We all know that pregnancy and childbirth change women’s minds and bodies. A new study has found that women who give birth can age very fast, genetically speaking. But how?
Researchers collected DNA data from 1,505 different women from the US, with ages ranging from twenty to forty-four and discovered that having children significantly altered genetic markers of aging — telomeres, to be exact.
Telomeres are repetitive DNA fragments found at each end of the chromosomes, which protects them from deterioration or from fusion with neighboring chromosomes. At birth, our telomeres are long, but with each cell replication, telomeres grow shorter. Thus, telomere length decreases from birth to death and is considered a marker of aging. Shorter telomeres are correlated with outcomes like cancer, heart disease, and cognitive decline. Another cause of telomere shortening is stress,
Epidemiologist Anna Pollack from George Mason University and her team analyzed data from the National Health and Nutrition Examination Survey (NHANES) – one of the largest cross-sectional studies charting the wellness of people in the US.
Researchers analyzed data collected between the years 1999–2002, a period in which the survey included telomere measurements, and discovered something unsettling.
Once the team had adjusted for things like age, ethnicity, education, and smoking status, they discovered that women who had given birth to at least one child had telomeres that were 4.2 percent shorter on average than those of women who had not borne children.

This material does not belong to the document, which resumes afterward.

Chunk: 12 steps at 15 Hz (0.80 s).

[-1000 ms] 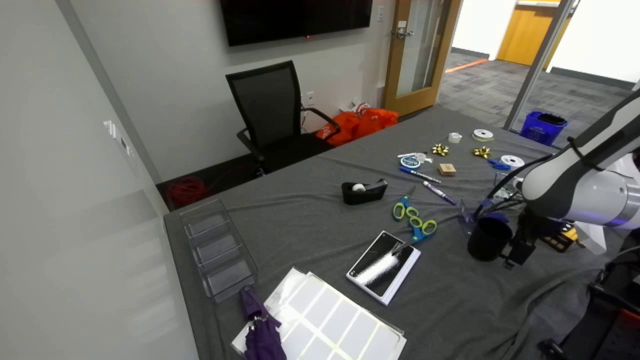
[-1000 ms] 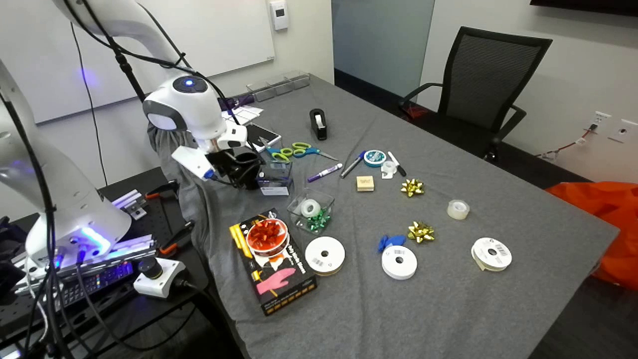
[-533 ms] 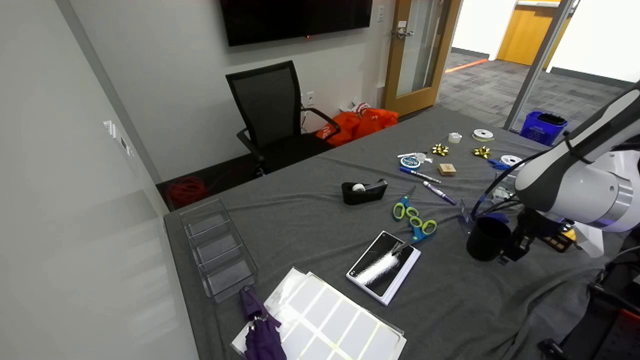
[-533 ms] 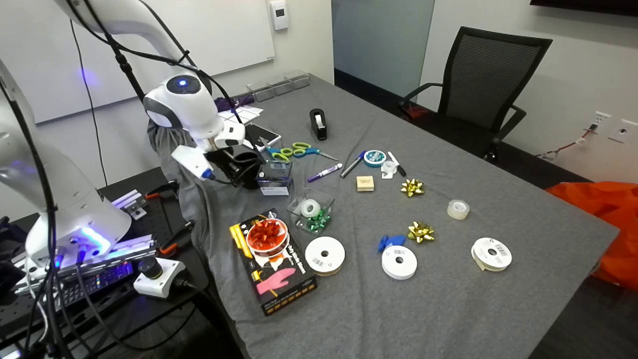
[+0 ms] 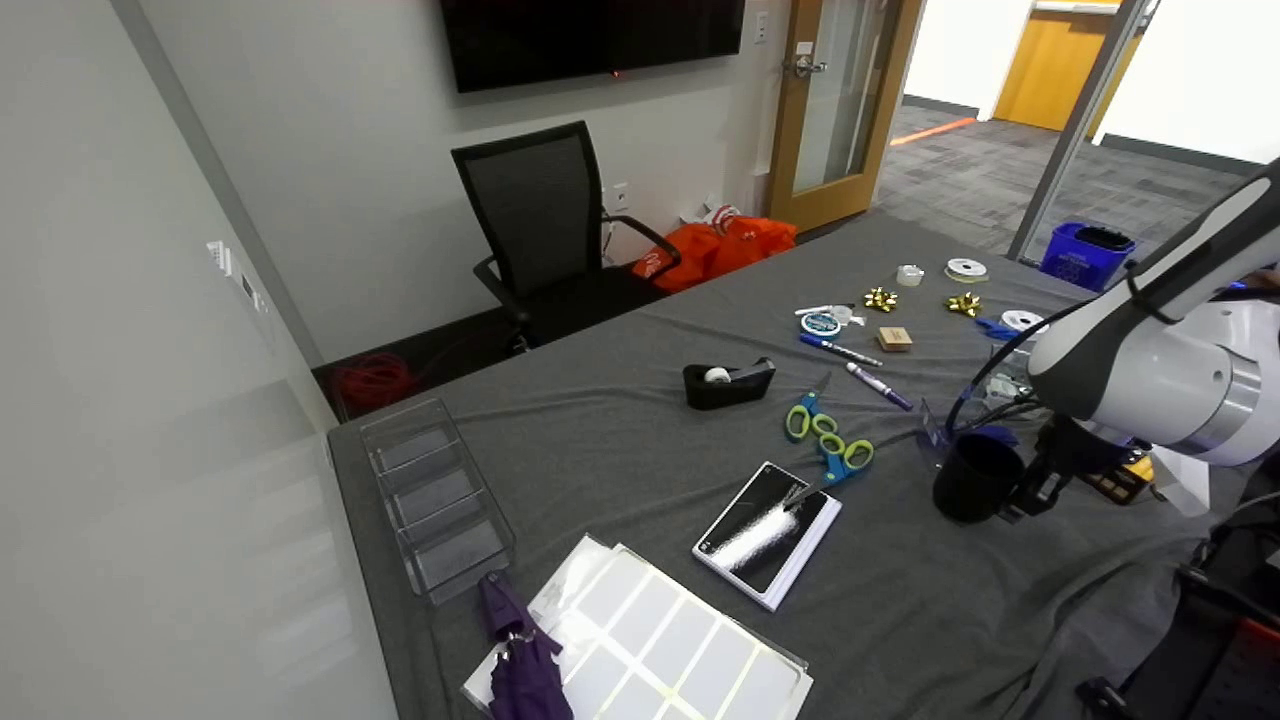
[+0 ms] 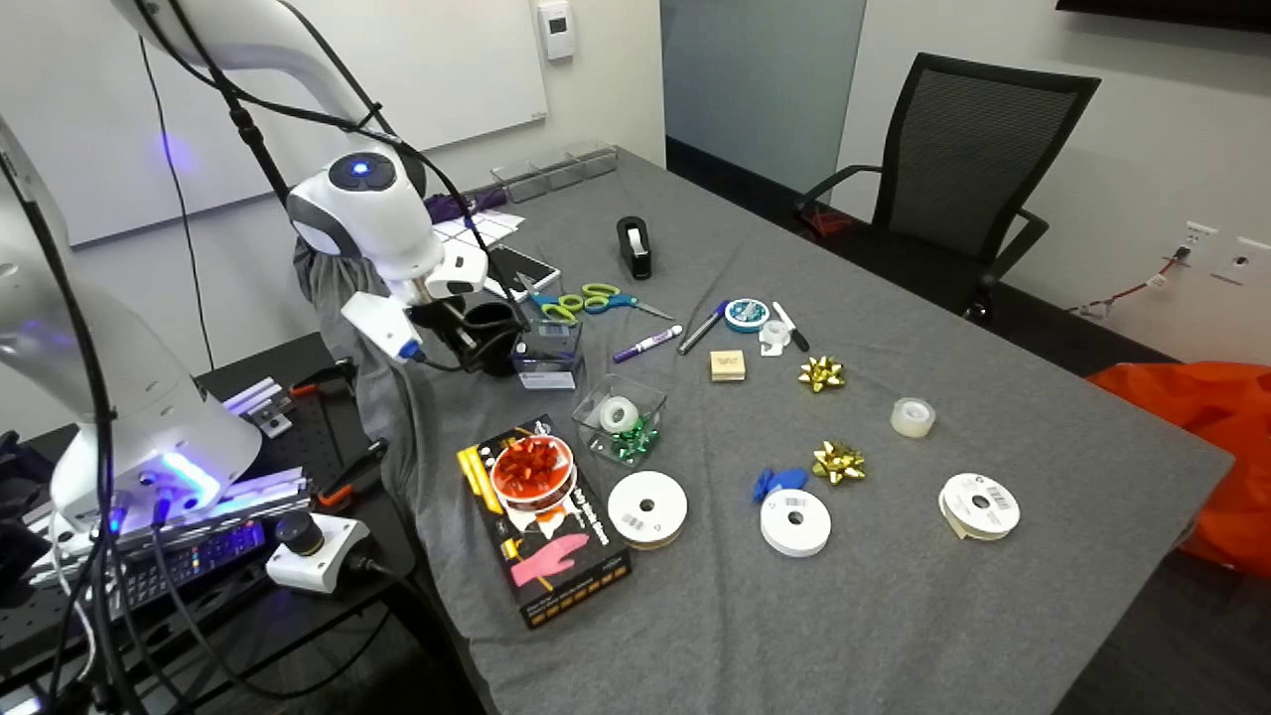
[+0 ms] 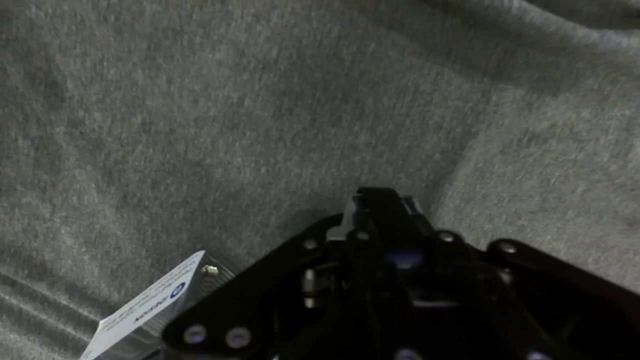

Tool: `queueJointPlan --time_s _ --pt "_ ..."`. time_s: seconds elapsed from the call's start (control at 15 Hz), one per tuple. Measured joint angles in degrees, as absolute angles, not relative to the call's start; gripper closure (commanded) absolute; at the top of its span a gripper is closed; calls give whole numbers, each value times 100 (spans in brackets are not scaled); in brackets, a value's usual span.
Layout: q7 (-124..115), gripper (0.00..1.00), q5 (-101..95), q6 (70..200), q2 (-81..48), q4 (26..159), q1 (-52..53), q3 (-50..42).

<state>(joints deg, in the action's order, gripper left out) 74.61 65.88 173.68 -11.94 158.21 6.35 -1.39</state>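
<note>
A black mug (image 5: pixel 975 482) stands upright on the grey cloth, close to the arm's base; it shows in both exterior views. My gripper (image 5: pixel 1022 505) is at the mug's side. In the wrist view the two fingertips of my gripper (image 7: pixel 383 204) press from both sides on a dark curved strip, which looks like the mug's handle (image 7: pixel 384 212). Most of the mug's body is lost in the dark lower part of that view. Right beside the mug sits a clear plastic box (image 6: pixel 548 353) with a white printed label (image 7: pixel 150 302).
Two pairs of scissors (image 5: pixel 838 462) and a black-covered notebook (image 5: pixel 765 540) lie near the mug. A clear bin (image 6: pixel 621 427) with a green bow, a black glove box (image 6: pixel 586 586) and a ribbon spool (image 6: pixel 646 497) are on another side. A cable (image 6: pixel 467 214) hangs along the arm.
The fingers have come together on the mug's handle. My wrist has shifted and tilted slightly toward the arm's base. The mug has hardly moved.
</note>
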Motion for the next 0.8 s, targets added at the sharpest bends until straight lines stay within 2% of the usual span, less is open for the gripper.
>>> queueJointPlan --time_s 0.33,0.8 --pt "7187 96 6498 17358 -1193 15787 651 -150" --pt "5363 96 5627 17361 -1208 15500 989 -266"
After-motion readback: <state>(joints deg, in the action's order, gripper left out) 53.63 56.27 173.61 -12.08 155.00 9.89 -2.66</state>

Researchers explain that this percentage translates to around 11 years of rapid cellular aging. Compared to smoking (a cost of 4.6 years of cellular aging) and obesity (8.8 years), motherhood seems to be the champion of accelerated DNA aging.
The study also revealed that the more children you have, the more your telomeres shrink.
“We found that women who had five or more children had even shorter telomeres compared to those who had none, and relatively shorter relative to those who had one, two, three or four, even,” Pollack told Newsweek.
The authors attributed telomere shortening to the stress accompanying having children, but they are not yet entirely sure of the cause. This study was purely observational, showing only a correlation between the two.
A 2016 study that analyzed telomere size in Mayan communities in Guatemala found that women in the community that had more surviving children had longer telomeres, suggesting that having children could actually protect women from cellular aging. Researchers believe that Mayan communities give more social support to their mothers than the US does — a great deal of stress being involved in the upbringing of the US kids.
“Anecdotally, just chatting with my friends who have children, we all do feel that having kids has aged us,” Pollack said to Newsweek. “But scientifically, this does fit with what we understand pretty well. We know that having kids is associated with a higher risk of heart disease and diabetes. And some large studies have linked telomere length to mortality risk and risks of other major diseases.”
Of course, having a child doesn’t mean you literally age 11 years. The authors write that their dataset lacked information on social factors, stress and fertility status, which may help explain these findings. With only two other previous studies regarding this matter being published, this paper‘s findings should be interpreted with caution, the authors warn.